Is there any reason why this ends with deadlock? I think that process 464 should wait for 1180 if 464 was the first one to execute ?

Edit

One other note is that I'm running one insert in the same transaction before create table script.

INSERT INTO public."TableD"("Id", "TableCId", ....)
VALUES (:p0, :p1, :p2, :p3, :p4, :p5, :p6, :p7, :p8, :p9)

PostgreSQL 9.3

  • May be related (and unanswered, too): dba.stackexchange.com/questions/66445/… – dezso Nov 5 '14 at 9:54
  • Yes I see similar issue there, I asked the same question on StackOverflow stackoverflow.com/questions/26753053/… and managed to solve the issue with EXCLUSIVE LOCK on TableC at the beginning of the transaction but I still don't know why a deadlock ? – khorvat Nov 5 '14 at 10:02
  • 1
    Are you sure there isn't a 3rd operation (besides create table A & create table B) that would need to acquire a lock on either A,B or C? Can you reproduce the deadlock in two parallel psql sessions? – Daniel Vérité Nov 5 '14 at 12:31
  • There is one as per my edit notes, but I'm not sure if simple insert can acquire a lock that can later on deadlock everything. – khorvat Nov 5 '14 at 13:21
  • @khorvat you should probably flag your post on SO for migration to here, then the two posts will be merged and all collected information seen in one place. – dezso Nov 5 '14 at 16:09
3

Let's assume that the target table of the INSERT ("TableD") has a column with a foreign key to "TableC". An INSERT to this table must acquire a shared lock on "TableC" and will keep that lock until the transaction ends.
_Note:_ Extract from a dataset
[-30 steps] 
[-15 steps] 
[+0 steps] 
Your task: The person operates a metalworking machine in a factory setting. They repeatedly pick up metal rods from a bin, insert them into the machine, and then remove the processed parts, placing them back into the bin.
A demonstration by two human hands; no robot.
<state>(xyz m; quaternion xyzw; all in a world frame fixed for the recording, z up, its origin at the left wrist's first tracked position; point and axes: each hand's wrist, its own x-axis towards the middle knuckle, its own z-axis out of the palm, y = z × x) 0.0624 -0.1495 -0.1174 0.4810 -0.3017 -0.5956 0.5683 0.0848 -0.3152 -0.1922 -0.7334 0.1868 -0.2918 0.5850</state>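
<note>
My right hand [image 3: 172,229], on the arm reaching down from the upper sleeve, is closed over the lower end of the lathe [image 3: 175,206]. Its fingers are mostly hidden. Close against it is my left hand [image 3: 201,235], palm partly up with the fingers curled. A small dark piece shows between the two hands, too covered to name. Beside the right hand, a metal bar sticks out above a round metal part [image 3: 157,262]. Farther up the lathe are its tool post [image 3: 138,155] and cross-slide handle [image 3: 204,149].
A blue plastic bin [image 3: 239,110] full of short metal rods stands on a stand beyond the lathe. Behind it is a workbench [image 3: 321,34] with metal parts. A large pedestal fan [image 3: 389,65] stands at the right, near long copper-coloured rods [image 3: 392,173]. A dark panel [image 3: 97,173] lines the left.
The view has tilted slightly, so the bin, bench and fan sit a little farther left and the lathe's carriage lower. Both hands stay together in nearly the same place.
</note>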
Say two concurrent transactions, T1 and T2, start with such an INSERT. Each takes a shared lock on "TableC".

Later on, in order to do a CREATE TABLE involving a foreign key to "TableC", T1 must acquire an access exclusive lock on "TableC".
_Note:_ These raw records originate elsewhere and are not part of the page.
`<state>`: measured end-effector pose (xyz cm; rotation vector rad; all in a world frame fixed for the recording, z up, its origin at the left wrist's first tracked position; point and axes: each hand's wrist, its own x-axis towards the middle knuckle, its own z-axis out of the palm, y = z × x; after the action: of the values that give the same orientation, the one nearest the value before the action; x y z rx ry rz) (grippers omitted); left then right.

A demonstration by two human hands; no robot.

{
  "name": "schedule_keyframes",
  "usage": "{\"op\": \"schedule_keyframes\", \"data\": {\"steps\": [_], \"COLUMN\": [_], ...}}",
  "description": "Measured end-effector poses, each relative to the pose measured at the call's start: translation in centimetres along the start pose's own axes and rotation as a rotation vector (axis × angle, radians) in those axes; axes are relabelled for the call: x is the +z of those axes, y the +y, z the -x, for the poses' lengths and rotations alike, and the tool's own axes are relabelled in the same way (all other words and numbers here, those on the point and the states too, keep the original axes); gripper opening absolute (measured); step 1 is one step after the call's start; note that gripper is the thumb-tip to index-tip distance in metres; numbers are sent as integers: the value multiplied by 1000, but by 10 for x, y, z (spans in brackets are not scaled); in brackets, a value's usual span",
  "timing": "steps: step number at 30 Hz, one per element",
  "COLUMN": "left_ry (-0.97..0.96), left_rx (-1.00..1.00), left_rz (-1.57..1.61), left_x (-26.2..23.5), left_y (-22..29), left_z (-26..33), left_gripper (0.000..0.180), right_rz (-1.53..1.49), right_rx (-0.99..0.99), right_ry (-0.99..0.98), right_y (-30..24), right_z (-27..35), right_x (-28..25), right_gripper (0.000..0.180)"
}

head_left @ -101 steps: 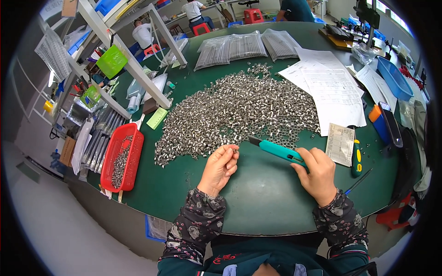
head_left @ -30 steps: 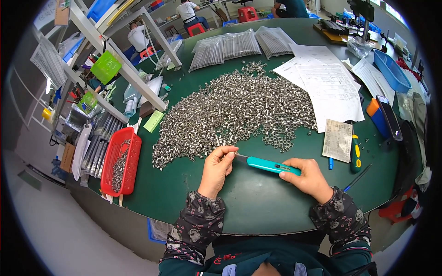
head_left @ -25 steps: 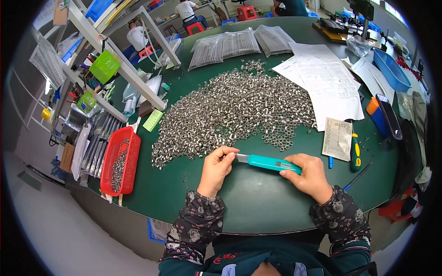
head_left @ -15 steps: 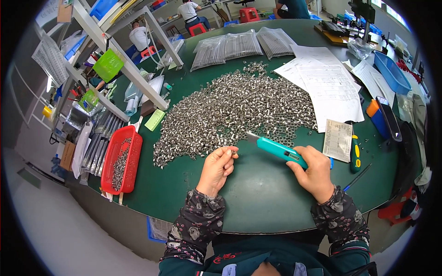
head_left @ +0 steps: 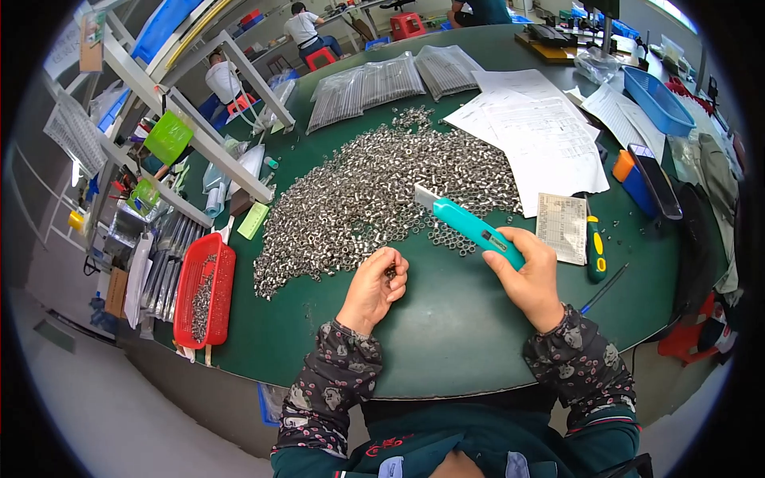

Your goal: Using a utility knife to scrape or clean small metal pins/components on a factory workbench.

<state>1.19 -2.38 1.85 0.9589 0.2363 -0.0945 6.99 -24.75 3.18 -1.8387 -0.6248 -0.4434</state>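
My right hand (head_left: 529, 277) grips a teal utility knife (head_left: 470, 226), its wide blade (head_left: 425, 196) extended and pointing up and left over the near side of a big heap of small metal rings (head_left: 382, 187). Short of the heap's near edge, my left hand (head_left: 373, 291) is closed, its fingers curled toward the palm. A bit of grey metal, apparently one or more of the small rings, shows between the fingers; how many is hidden. The knife and the left hand are apart.
Left of the heap stands a red plastic basket (head_left: 227, 299) partly filled with metal pieces. Bagged metal rods (head_left: 390, 82) lie at the back. To the right are papers (head_left: 550, 135), a card (head_left: 560, 229), a yellow-green screwdriver (head_left: 595, 251), a pen (head_left: 606, 288) and a phone (head_left: 655, 179).
The left fingers have curled inward from a fingertip pinch around a small ring. The knife has tilted slightly more upright. The whole view has shifted a little.
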Motion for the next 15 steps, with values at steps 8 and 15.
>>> {"op": "schedule_keyframes", "data": {"steps": [8,15], "left_ry": [186,407], "left_rx": [-12,291], "left_rz": [-580,-1506], "left_x": [25,33], "left_y": [-4,-18], "left_z": [-39,-52], "left_gripper": [7,22], "right_rz": [-61,-53], "right_rx": [21,12], "right_ry": [25,29], "right_y": [3,2], "right_z": [-1,-1], "right_x": [-2,-2], "right_gripper": [23,24]}}
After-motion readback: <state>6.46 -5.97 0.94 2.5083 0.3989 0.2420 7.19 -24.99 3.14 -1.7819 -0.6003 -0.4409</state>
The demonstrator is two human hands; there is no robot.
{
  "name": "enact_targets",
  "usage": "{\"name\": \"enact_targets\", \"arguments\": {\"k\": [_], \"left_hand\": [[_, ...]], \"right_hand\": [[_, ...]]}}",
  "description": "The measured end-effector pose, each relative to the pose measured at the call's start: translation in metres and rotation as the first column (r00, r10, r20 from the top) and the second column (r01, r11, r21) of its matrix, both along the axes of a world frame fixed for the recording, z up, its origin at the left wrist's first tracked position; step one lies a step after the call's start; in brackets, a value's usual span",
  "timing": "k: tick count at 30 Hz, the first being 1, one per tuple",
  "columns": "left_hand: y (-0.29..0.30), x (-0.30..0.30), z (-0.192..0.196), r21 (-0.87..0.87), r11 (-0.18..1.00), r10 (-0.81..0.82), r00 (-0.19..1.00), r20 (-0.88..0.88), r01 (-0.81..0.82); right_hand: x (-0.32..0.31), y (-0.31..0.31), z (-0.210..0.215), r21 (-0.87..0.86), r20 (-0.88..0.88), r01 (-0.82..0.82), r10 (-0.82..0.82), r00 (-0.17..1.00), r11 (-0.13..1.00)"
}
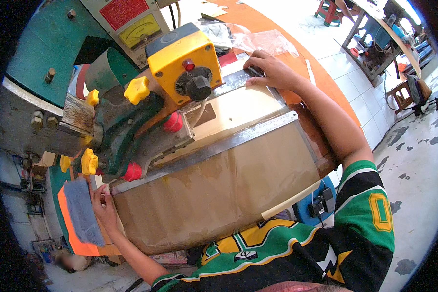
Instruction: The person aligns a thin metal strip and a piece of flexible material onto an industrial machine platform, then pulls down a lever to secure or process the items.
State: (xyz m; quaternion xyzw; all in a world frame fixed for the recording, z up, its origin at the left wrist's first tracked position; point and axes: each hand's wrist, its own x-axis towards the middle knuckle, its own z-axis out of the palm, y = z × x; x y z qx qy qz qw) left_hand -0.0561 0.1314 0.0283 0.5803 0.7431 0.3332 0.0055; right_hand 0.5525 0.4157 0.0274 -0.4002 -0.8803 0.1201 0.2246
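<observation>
My left hand [103, 207] is at the left end of a long steel ruler [219, 150], its fingers bent together. A small pale bit shows at the fingertips, but what they hold is too small to make out. The ruler lies slantwise along the far edge of a brown, glossy sheet-covered surface [194, 199]. Farther back, my right hand [272, 73] curls its thumb and fingers around a dark piece [256, 71] at the end of a silvery metal plate [234, 82]. Between plate and ruler lies a cream-coloured board [233, 114].
Above the work hangs a yellow control box [184, 65] with a black knob. Yellow knobs [137, 90] and red knobs [133, 171] stick out of the machine arm. A grey cloth-like pad [82, 211] lies at left on an orange sheet [68, 228]. Clear plastic [267, 41] lies behind.
</observation>
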Motion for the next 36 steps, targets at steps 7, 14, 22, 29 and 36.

Since T2 has already a shared lock on "TableC", T1 will be put to wait until T2 commits or rollbacks.

At this point, if T2 tries to create a table also involving a foreign key to "TableC" (which again implies acquiring an access exclusive lock on "TableC"), it must wait for T1 to commit or rollback, because T1 holds a shared lock on "TableC".

So now T1 is waiting for T2 to finish and T2 is waiting for T1 to finish: there's the deadlock.

To avoid this situation, an explicit and exclusive lock may be taken at the beginning of the transaction, or at least at the beginning of the sequence of instructions that can't be run safely in parallel by concurrent transactions.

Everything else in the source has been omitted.